TASK BRIEF: Lines to return, exactly: from the line with "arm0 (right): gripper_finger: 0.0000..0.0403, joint" to the line with "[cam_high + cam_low" in the entries below, both included.

Data entries

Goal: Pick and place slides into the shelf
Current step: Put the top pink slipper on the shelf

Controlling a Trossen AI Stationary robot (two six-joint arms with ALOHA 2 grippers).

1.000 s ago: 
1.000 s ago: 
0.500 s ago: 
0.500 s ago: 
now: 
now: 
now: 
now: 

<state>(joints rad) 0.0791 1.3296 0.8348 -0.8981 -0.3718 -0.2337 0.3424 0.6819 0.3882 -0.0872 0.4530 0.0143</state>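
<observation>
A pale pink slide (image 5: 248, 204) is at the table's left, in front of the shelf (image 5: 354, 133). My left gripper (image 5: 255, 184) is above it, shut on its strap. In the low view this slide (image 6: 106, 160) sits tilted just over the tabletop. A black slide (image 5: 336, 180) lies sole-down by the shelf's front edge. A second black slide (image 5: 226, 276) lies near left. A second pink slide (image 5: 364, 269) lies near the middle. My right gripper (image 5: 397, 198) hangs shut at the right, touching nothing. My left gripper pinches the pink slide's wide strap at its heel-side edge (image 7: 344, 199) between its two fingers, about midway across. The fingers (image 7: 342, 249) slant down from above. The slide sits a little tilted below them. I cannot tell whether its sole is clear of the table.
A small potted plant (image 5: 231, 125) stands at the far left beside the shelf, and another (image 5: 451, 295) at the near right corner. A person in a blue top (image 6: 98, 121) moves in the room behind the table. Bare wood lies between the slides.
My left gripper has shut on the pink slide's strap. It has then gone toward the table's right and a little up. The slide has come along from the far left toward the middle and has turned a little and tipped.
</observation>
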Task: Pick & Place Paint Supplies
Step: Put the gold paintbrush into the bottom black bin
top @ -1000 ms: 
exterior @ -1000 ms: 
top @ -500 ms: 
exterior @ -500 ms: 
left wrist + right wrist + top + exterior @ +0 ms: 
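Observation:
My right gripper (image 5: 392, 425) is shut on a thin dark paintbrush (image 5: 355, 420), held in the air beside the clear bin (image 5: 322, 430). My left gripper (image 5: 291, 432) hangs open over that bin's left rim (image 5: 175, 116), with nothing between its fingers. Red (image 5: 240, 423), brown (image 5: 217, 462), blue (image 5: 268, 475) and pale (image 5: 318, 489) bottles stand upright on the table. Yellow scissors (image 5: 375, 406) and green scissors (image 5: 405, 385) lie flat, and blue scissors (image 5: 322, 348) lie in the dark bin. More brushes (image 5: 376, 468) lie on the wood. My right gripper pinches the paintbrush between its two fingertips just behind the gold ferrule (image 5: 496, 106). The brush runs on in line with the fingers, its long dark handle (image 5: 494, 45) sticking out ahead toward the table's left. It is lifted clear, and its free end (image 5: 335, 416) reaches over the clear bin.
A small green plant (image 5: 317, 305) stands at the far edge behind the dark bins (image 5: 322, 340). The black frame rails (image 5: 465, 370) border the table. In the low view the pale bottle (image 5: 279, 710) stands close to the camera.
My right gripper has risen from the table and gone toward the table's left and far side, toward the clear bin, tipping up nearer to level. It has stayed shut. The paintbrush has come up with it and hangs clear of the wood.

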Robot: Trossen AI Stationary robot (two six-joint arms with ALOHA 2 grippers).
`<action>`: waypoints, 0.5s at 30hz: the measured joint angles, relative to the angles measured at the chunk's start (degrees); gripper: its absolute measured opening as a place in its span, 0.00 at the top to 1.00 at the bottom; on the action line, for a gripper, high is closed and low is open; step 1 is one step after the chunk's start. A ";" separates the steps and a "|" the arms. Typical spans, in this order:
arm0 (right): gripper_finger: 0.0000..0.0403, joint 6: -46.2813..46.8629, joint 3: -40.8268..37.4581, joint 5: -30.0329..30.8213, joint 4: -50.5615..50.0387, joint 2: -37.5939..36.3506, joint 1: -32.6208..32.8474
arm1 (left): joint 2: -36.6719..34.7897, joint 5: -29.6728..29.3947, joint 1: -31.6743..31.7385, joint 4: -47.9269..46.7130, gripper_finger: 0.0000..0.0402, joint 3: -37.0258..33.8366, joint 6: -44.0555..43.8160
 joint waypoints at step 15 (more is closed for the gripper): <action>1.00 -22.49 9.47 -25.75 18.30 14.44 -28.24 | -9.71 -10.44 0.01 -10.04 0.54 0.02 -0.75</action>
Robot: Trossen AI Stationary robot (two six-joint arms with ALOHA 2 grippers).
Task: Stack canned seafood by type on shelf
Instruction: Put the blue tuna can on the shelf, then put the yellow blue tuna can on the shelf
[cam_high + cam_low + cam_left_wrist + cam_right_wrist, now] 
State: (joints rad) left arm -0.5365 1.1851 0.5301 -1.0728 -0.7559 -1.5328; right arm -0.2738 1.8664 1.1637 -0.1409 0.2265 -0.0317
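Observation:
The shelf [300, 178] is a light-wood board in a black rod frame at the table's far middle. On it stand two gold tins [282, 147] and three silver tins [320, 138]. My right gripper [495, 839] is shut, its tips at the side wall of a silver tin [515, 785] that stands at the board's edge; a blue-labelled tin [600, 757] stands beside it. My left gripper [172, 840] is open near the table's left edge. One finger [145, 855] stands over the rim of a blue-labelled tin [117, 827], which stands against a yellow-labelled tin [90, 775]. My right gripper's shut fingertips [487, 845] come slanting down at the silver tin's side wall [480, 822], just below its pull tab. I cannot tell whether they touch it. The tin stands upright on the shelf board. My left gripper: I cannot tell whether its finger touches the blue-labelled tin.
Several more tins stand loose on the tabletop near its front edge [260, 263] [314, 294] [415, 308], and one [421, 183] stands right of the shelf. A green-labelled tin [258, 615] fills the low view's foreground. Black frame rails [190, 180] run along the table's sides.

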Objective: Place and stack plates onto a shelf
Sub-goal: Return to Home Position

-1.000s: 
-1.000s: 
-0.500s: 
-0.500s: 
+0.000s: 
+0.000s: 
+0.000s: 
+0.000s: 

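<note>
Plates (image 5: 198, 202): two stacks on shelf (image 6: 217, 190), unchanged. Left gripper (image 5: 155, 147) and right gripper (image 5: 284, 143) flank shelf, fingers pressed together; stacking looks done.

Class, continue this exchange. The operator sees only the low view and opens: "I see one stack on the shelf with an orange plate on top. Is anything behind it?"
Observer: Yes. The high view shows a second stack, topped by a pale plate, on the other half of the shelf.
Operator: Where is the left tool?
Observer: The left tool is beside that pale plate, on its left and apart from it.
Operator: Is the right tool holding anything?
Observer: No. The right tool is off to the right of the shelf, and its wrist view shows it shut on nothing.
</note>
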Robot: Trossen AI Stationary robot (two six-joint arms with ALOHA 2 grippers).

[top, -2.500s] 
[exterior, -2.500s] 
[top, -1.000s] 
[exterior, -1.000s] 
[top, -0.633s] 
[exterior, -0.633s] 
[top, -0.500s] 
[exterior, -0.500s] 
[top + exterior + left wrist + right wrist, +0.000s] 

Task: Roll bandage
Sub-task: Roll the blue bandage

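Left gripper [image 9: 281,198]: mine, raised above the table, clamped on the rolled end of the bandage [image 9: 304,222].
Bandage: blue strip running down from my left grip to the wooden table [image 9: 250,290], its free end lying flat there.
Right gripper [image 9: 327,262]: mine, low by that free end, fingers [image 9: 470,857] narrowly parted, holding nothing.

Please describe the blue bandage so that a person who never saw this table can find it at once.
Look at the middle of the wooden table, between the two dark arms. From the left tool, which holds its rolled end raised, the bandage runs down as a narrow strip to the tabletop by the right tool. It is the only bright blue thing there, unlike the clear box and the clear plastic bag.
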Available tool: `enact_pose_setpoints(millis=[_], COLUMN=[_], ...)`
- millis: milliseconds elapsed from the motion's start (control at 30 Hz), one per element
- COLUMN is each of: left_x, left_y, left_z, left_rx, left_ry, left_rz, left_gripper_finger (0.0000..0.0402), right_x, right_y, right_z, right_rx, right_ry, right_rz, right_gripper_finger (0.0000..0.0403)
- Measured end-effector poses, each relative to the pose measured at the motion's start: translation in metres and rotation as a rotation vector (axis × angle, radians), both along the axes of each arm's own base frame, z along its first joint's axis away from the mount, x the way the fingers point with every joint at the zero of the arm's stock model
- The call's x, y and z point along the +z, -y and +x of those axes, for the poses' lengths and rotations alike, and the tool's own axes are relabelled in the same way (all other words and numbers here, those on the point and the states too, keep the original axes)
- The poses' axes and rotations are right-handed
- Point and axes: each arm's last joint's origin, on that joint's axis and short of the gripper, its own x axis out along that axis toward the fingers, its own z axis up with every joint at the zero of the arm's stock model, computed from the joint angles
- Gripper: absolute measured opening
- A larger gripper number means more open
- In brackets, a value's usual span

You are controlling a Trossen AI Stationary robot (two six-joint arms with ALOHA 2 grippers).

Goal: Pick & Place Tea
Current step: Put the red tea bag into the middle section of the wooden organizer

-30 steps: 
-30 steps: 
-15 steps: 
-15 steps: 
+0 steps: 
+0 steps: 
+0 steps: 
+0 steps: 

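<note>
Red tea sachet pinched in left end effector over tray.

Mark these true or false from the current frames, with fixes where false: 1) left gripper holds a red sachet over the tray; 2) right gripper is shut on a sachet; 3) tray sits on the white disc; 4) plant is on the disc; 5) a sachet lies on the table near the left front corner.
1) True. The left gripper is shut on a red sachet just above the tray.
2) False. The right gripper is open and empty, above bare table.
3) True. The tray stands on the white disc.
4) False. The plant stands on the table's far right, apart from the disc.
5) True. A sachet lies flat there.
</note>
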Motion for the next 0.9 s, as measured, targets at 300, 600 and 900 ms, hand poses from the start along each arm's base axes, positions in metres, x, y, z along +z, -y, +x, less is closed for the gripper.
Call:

SOLVED EXERCISE:
arm0 (right): gripper_finger: 0.0000..0.0403, joint 6: -46.2813..46.8629, joint 3: -40.8268..37.4581, joint 5: -30.0329..30.8213, joint 4: -50.5615..50.0387, joint 2: -37.5939..36.3506, joint 1: -32.6208..32.8474
arm1 (left): joint 2: -36.6719..34.7897, joint 5: -29.6728..29.3947, joint 1: -31.6743..31.7385, joint 4: -47.9269..46.7130, gripper_finger: 0.0000..0.0402, joint 3: -37.0258..33.8366, joint 6: -44.0555..43.8160
 joint waypoints at step 15 (more is closed for the gripper): <action>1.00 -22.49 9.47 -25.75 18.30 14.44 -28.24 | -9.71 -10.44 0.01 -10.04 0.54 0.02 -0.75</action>
Robot: Trossen AI Stationary robot (two six-joint arms with ALOHA 2 grippers).
Task: Stack canned seafood by type on shelf
Instruction: Put the blue tuna can on the shelf, then put the yellow blue tuna can on the shelf
[cam_high + cam_low + cam_left_wrist + cam_right_wrist, now] 

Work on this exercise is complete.